I was interested in a no-compromise approach to the full analog record/replay chain and wanted to understand the full possibilities of creating an incredible musical experience, which clearly analog can do. I began to explore, and was a bit taken aback to find fundamental limitations that had no practical solutions that I could see.
As examples of these limitations, the cutterheads used to make an LP acetate have huge resonances in the top octave that are controlled (but not cured) by applying massive amounts of feedback from an incredibly powerful amplifier (hundreds of watts). The basic geometry of the playback stylus motion is not well defined due to the practical limitations of the elastomer (e.g., rubber) ‘bearing’ that allow the cantilever to move in unwanted ways. These are just two examples, and there are many more, both in LP and magnetic tape.

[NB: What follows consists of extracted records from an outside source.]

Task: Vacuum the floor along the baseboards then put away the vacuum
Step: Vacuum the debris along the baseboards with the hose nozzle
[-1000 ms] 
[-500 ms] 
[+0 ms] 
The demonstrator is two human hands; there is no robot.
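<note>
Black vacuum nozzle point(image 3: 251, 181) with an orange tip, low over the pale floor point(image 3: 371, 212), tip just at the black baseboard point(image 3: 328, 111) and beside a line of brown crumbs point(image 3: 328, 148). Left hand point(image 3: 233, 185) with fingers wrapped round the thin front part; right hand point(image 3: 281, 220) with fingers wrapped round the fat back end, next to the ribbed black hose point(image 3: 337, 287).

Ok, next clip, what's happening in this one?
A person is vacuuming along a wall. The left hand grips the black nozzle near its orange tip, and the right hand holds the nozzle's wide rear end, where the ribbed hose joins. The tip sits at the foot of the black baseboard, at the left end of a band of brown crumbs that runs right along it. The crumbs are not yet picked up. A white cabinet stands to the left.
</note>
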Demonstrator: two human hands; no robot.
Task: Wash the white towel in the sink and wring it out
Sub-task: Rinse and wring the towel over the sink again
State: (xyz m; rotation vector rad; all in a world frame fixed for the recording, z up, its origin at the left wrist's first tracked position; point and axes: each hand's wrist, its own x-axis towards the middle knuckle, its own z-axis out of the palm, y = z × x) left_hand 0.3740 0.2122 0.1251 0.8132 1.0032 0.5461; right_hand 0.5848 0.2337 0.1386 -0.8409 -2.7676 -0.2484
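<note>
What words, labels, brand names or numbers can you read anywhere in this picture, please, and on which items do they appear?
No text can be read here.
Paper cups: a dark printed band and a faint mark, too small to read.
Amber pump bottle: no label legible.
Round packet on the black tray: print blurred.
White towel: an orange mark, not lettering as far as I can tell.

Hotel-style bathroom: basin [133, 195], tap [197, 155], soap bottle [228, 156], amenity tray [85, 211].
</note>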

The second was the realization that early digital audio was not well developed at all. Everybody familiar with high performance analog could easily hear that digital had real problems. The general thinking then was that the CD standard simply set both the sampling rate and bit depth too low. When the DVD spec was finalized in late 1996, Pioneer was pivotal in having 96/24 capability included. That was really the trigger point for me. It seemed that if some of the fundamental limitations of analog could be bypassed, a truly high level of performance could be achieved.
Everybody loves the convenience that digital provides, along with the capability to have perfect copies of a digital master recording. It was obvious that digital would become the dominant method of music playback. Yet digital audio at that time simply didn’t nourish the soul.
That is how I became interested in digital audio design. Was it possible to equal, or even surpass, the best analog reproduction with digital technology? I love challenges and this was a good one.
Hi-Fi+: When you are developing top-tier digital audio products, which performance parameters do you think have the greatest overall impact on sound quality?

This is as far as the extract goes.